An application domain is the container to which a class definition belongs. The main application has a separate, top-level application domain called the system domain. A specific application is defined as a node in the system domain. When a flex sub-application is loaded into another main application, you can load this sub-application to one of the three application domain types, same-level domain (sibling domain), subdomain, and current domain. When you load a flex sub-application to a same-level application domain, the application domain of this Sub-application has the same parent application domain as its primary application domain, further, this sub-application is equivalent to other applications at the same level; when you load the sub-application to a sub-application domain, the application domain of this Sub-application is a sub-node of the main application domain. When you load a sub-application to the current domain, then the sub-application is loaded into the same application as the primary application domain. Each sub-application domain determines where the class is loaded.

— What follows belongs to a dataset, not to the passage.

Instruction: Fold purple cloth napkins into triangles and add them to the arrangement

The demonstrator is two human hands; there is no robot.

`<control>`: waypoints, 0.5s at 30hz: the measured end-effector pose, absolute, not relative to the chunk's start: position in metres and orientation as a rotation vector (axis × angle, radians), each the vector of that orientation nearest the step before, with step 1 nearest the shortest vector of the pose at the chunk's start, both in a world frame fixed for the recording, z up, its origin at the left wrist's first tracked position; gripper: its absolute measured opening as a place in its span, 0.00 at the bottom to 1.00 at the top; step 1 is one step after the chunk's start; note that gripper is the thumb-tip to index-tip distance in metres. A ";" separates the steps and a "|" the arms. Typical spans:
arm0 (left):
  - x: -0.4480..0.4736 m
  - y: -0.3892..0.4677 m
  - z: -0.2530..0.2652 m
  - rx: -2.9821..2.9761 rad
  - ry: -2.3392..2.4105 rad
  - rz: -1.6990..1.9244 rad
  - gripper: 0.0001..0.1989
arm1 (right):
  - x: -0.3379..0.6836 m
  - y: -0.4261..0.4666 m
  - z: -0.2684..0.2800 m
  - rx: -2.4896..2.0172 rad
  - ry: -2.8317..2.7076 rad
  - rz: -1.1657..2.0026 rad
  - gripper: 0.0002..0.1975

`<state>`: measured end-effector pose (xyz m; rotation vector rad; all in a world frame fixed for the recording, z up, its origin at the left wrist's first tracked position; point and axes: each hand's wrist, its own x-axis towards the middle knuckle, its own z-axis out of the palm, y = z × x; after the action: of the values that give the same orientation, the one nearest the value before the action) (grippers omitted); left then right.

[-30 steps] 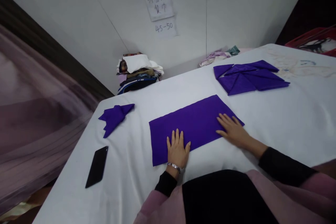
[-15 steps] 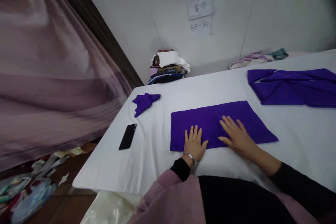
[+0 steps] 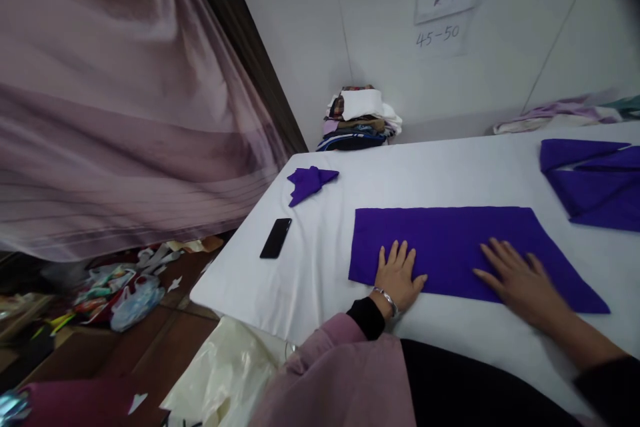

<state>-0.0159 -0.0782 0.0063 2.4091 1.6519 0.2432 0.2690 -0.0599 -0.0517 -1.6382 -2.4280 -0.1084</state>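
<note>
Just below the middle of the frame, the left hand (image 3: 399, 282) lies palm down, fingers spread and pointing up the frame, its grip released, resting on the lower left of a purple cloth (image 3: 445, 243). At lower right, the right hand (image 3: 524, 285) reaches in from the right edge, fingers fanned toward the upper left, its grip loose over the cloth. The cloth lies smooth on the white-covered surface (image 3: 320, 260), right of centre, its left end short and its right end slanting to a sharp lower corner.

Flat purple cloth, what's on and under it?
Your left hand rests on the cloth; your right hand is on or just above it. White tablecloth shows around it; underneath is hidden.
</note>
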 end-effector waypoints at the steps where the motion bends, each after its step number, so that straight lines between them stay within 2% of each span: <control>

By default, the swfloader and loader controls load a sub-application to a sub-application domain. If this sub-application and the main application are compiled by different versions of the Flex framework, a runtime error will occur. The cause of these errors is that the application sometimes translates different definitions for the same category.
You can set the loadforcompatibility attribute on swfloader to indicate the application domain to which the child application is loaded. If you set this attribute to true, the Child application is loaded with the same level application domain. If you set this attribute to false, the sub-application is loaded into the sub-application domain. The default value of this attribute is false. Therefore, sub-applications cannot be versionized by default.
You can specify the application domain on the loadercontext object. This is because you have specified the loadercontext attribute value when using the swfloader control. For details, see "specify loadercontext" on page 21 ".